Metavana’s materials, devoid of detail, do not explain or justify ing the software’s apparent limitations. Given Metavana’s ability to extra topics from documents, why is the company content with cruder sentiment analysis, capable only of sentence- and phrase-level resolution and of extraction of only positive/negative/neutral sentiment? Should it boast about high-precision but crude sentiment analysis when rivals resolve sentiment at the more-granular (and higher-recall) feature level, and of polar sentiment scoring when others can handle arbitrary categorizations, such as emotion categories, that are more business-outcome aligned? But maybe all this detail doesn’t matter. Perhaps the answer is that, so often and in Metavana’s case —
You can check out the SatMetrix-Metavana SparkScore via a demo site. According to that site, “The SparkScore Sentiment Engine, powered by Metavana, combines the methodology of Net Promoter with customer sentiments from the social graph to deliver an integrated view of customer experience without the noise.” Metavana compares the SparkScore with the Klout score, which Metavana (very justifiable) derides as limited and simplistic, but which provides an attractively simple mechanism for scoring social influence.

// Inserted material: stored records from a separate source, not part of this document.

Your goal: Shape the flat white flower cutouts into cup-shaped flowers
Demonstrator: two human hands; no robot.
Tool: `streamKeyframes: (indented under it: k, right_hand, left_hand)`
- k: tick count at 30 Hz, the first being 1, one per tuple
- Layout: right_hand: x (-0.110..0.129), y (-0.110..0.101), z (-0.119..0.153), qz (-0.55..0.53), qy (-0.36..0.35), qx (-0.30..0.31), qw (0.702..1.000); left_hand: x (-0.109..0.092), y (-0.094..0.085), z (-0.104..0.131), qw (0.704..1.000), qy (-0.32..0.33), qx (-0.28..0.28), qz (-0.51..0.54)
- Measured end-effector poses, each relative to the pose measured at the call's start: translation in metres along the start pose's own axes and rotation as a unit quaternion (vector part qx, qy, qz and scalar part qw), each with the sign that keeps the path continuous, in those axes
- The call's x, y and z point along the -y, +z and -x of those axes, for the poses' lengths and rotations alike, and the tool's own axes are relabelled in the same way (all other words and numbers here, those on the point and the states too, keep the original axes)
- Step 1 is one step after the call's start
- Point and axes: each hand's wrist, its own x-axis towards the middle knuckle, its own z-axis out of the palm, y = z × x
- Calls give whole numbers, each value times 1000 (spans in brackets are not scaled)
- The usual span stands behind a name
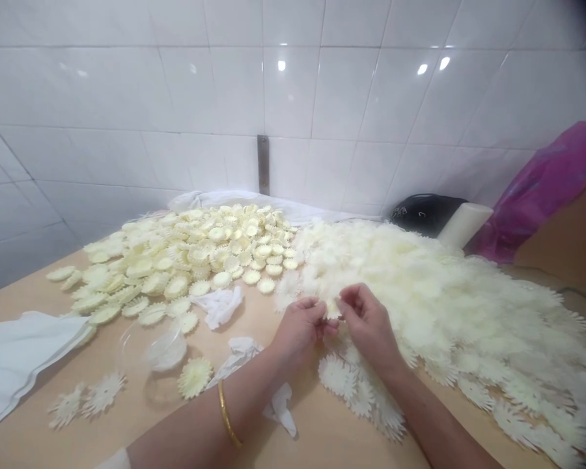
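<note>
Between the fingertips of my two hands is a small pale-yellow petal-edged piece [332, 309], mostly covered by the fingers. My left hand [300, 326] pinches its left side, and my right hand [368, 322] grips it from the right with thumb and fingers closed. Behind and right of the hands spreads a large heap of white, flower-shaped cutouts [449, 312]. A few flat white cutouts [339, 378] lie just below my right hand. To the left is a pile of pale-yellow cupped, scalloped pieces [176, 260].
Crumpled tissues [219, 306], a clear plastic cup [166, 352], a yellow flower piece [195, 378] and white cutouts [104, 393] lie left on the wooden table [141, 426]. White sheets [24, 358] sit farther left. A white roll [463, 225], black object [424, 212] and magenta bag [527, 195] stand back right.
</note>
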Motion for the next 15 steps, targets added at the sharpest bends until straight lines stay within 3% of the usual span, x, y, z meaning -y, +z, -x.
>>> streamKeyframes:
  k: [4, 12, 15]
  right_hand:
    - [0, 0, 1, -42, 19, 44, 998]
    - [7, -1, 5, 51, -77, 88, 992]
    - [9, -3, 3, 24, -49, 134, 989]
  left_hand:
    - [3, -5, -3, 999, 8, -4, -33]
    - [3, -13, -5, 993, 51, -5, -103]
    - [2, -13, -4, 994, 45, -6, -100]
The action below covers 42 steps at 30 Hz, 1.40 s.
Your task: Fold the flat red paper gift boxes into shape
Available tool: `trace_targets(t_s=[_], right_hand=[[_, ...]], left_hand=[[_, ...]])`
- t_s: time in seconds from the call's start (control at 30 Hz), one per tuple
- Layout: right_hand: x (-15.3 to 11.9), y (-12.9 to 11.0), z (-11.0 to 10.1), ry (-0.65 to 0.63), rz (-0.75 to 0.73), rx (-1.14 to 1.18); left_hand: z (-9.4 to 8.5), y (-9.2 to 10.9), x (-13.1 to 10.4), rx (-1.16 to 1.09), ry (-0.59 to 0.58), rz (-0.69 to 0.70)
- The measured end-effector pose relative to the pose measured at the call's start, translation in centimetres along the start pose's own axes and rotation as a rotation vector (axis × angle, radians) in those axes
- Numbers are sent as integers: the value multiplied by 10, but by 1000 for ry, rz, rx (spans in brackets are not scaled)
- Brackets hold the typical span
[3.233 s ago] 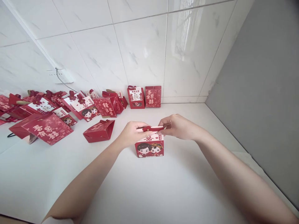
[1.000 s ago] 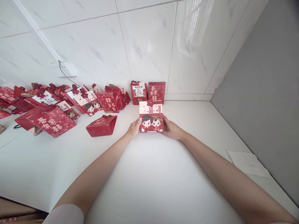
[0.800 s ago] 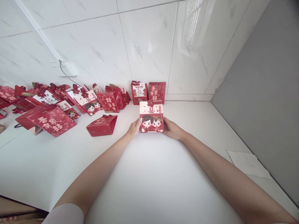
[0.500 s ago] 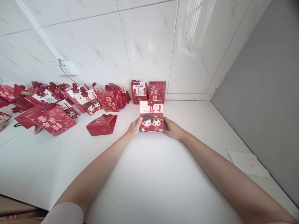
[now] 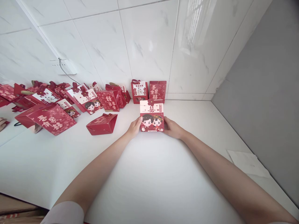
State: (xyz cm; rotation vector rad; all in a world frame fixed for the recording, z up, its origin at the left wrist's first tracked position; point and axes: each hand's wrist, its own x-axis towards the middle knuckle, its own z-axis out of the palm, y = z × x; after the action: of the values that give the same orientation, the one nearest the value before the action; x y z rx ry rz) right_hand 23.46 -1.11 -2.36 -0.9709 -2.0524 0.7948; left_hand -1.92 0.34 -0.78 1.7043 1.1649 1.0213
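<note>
A red and white gift box [image 5: 152,119] with a cartoon couple on its front stands upright between my two hands. My left hand [image 5: 135,127] grips its left side, thumb at the front edge. On the right side my right hand [image 5: 172,127] holds it, with the fingertips hidden behind the box. Just behind it, against the wall, stand a gift box with a ribbon handle and a white panel [image 5: 139,91] and a plain red gift box with pale lettering [image 5: 158,90]. A closed red box [image 5: 102,124] lies on its side left of my left hand.
Several more red gift boxes [image 5: 56,119] crowd the table's left side along the tiled wall [image 5: 149,46]. A white paper sheet [image 5: 248,163] lies at the right edge. Another person's hand [image 5: 2,123] shows at the far left. A cable hangs from a socket [image 5: 64,67].
Both my hands and the box between them stay practically still. At the far left edge, the other person's hand looks smaller and sits in a slightly different place.
</note>
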Motion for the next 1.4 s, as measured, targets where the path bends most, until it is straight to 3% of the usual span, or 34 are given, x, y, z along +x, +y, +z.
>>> trace_targets(t_s=[0.27,0.43,0.5,0.57,0.7,0.77,0.93,1.07,1.2,1.4], right_hand=[[0,-1,-1,-13,11,-11],[-4,-10,-1,106,3,-88],[-5,-17,1,195,-27,-142],[-7,-22,5,224,-101,-211],[-8,-26,10,120,-233,-345],[-8,-26,11,109,-244,-380],[-5,-24,11,138,-237,-411],[-2,-16,9,55,-161,-322],[-1,-5,4,-13,-91,-244],[-2,-3,2,26,-36,-197]], left_hand=[[-1,4,-3,48,-1,15],[1,-1,0,-25,241,38],[3,-1,0,-123,257,49],[6,1,-2,-185,147,84],[7,14,-11,-255,-242,202],[8,19,-14,-324,-340,180],[6,16,-7,-663,-177,-140],[3,9,4,-581,-33,-333],[3,11,7,-431,-14,-395],[5,14,3,-465,61,-345]])
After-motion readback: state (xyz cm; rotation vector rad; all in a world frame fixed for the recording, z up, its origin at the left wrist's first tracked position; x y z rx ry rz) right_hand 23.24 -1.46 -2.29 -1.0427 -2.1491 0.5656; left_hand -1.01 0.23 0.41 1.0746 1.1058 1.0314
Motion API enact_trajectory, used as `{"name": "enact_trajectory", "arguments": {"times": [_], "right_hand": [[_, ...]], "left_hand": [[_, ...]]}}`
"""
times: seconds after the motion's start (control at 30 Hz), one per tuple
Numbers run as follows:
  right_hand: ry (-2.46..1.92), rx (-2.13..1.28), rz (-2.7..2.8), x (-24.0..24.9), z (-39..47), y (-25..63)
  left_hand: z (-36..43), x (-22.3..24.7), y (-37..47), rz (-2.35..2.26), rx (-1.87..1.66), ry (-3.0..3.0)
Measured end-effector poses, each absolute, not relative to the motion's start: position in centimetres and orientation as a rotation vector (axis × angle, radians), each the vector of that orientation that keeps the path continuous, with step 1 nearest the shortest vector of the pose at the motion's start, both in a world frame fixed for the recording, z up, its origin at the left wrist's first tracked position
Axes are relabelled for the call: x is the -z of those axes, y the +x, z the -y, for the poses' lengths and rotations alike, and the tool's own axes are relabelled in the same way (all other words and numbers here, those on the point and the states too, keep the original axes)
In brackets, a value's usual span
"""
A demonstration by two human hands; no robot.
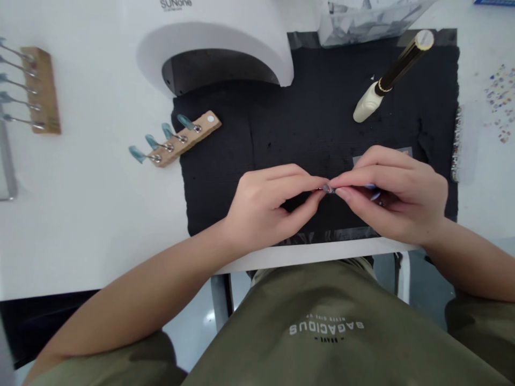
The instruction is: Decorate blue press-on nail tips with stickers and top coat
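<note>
My left hand (273, 206) is closed in a pinch on a small dark, shiny nail tip (326, 188) above the black mat. From the other side, my right hand (396, 193) has its thumb and forefinger together at the same nail tip. Inside the curl of the right hand lies a slim tool with blue and white parts (375, 194), mostly hidden by the fingers. To the left, a wooden display strip (187, 146) bears several teal nail tips (167, 130) on metal stems.
A white nail lamp (217, 32) stands at the back. A glue bottle with dark handle (396, 69) leans on the black mat (289, 118). Behind it is a clear bin (358, 27). Loose rhinestones (501, 96) lie far right, another wooden strip (47, 91) far left.
</note>
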State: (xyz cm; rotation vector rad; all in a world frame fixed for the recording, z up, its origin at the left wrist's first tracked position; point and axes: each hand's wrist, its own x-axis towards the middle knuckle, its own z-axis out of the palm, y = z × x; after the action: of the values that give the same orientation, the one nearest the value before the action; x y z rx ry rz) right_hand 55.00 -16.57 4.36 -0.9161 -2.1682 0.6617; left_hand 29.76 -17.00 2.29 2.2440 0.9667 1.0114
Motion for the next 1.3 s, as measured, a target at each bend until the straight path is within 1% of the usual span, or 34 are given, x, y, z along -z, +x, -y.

In the end, Metavana’s messaging is similarly, attractively simple: Authority, science, and in SparkScore, a special insights-delivery capability and route to market. Will a reliance on idiosyncratic accuracy claims sell product? Blogger Vikki Chowney of eConsultancy is skeptical is skeptical of SparkScore, and so am I. I further see the apparent crudeness of the Metavana’s sentiment resolution as a competitive disadvantage that may discourage adoption of Metavana’s as-a-service and social-intelligence workbench offering, that is, unless the company fights a price war to wrest the quick-and-dirty market from rivals such as ViralHeat and the plethora of low-end social-intelligence dashboard vendors.
Will a haze of science and authority nonetheless create magic that convinces other skeptics? We’ll see.